札幌市立大学那須聖准教授の院生に講義するためのPPをいじくっていたら、日付が変わって7月の4日、明け方の3時になってしまった。
テーマは「歴史性と計画 資産・遺産の継承と建築的発見の探求」という興味深いものである。羽深教授研へ留学した韓国からの院生には、韓国第三の都市大邱(デグ)の日本が統治した時代の変遷の概要もレクチュアする。
明るくなってきた5時半に起きて羽田に向かった。社会人院生2年目になったMOROさんのBOX・CARで、内藤廣さんの設計した旭川の駅舎や偕行舎などを案内してもらって小樽に向う。講義は明5日、今年は、からッとして気持ちのいい北海道をのんびりと楽しんで下され!というのがMOROさんの心遣いだが天気は良くない。まあなかなか思うようにいかないのもまた楽し。
高速を走る車の中でうつらうつらしていたら、あの赤い奴、ロータス・ヨーロッパに乗り換えたいと言う。天気が大丈夫そうだから!雨の中を走らせるのが恐いのだ。

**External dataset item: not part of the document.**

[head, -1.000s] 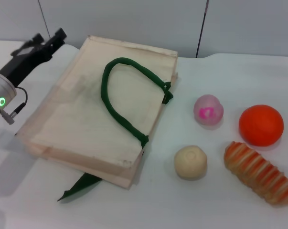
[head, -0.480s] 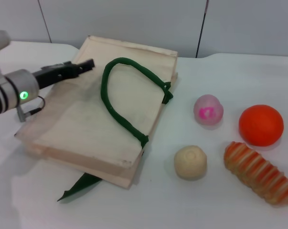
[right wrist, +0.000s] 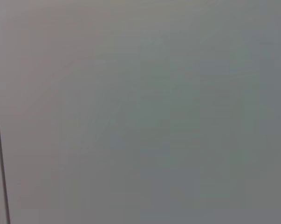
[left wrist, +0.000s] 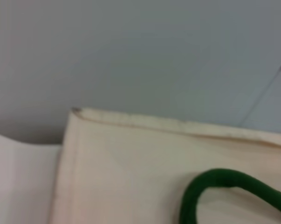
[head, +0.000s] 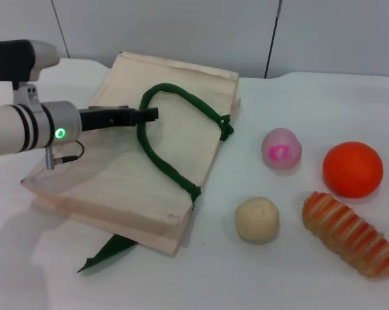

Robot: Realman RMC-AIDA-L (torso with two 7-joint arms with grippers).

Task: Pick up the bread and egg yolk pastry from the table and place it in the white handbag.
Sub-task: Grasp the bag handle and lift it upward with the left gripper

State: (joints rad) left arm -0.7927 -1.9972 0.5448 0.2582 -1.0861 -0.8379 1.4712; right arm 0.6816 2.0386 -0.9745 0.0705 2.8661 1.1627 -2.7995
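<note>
- White tabletop (head: 297, 284) runs up to a pale grey panelled wall, and everything for the job lies on it.
- Toward the right front lies the bread (head: 350, 234), a tan loaf with orange-brown ridges across it, set at a slant on the table.
- Just beside it to the left sits the egg yolk pastry (head: 257, 219), a small pale beige bun with a dimple on top, close to the bread but not touching it.
- Left of the pastry the white handbag (head: 117, 174) lies flat, its near corner a short way from the bun. One dark green handle (head: 165, 152) loops across its upper face, and a green tab or strap end (head: 107, 252) pokes out from under its front edge.
- Over the bag's left half reaches the left gripper (head: 142, 116), coming in from the left on a white arm with a green light on it. Its dark tip is right at the far curve of the handle loop; I cannot tell whether it touches the rope, nor whether the fingers are apart or together.
- From the left wrist camera I see only the bag's cream fabric (left wrist: 131, 163), its far edge and a bend of the green handle (left wrist: 215, 186) against the wall.
- Behind the pastry rests a pale ball with a pink mark (head: 281, 148), and right of that a round orange fruit (head: 353, 169), just behind the bread.
- No right gripper shows from the head camera; its wrist camera faces only blank grey wall.
</note>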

昨年に続いて乗ってみてくださいというので、恐る恐る尻を突っ込んで地面にくっつきそうなシートにもぐりこむ。シートベルトが伸縮しないので〆ると、足の短い僕はクラッチが踏み込めない。寝転ぶように必死で足を伸ばしてギヤを入れた。
こいつ!だから僕はこの車を『奴』と言いたくなるのだ。「この赤い奴!」。
日が落ちたプレスカフェの室内から灯りが漏れてくる。ライトアップされたメニューを置いたチンクエが中庭に鎮座している。ああ!いつものプレスカフェだ。
ターマスがニコリとうなずく。天井梁のBOZEからスローバラードがながれてくる。ピアノの呟くようなタッチが僕を迎えてくれた。
プレスカフェの日常が僕の、無論MOROさんの、ターマスの日常なのがじんわりと嬉しくなる。MOROさんはマンデリンで僕はイタリアン。このコーヒーを飲むことからいつもの小樽の夕闇が始まる。そしてメインディッシュはあの赤いケチャップを使ったナポリタンだ。メニューにない特別ディナーである。
去年、ケチャップの食べ比べをやって、こっちがいいねえ!といったらニヤリとうなずき、お主味がわかる奴だと僕を喜ばせたターマス。幾つも試してたどり着いたのが、そこらにあるコンビニで売っている奴だと言うので話が弾んだのだった。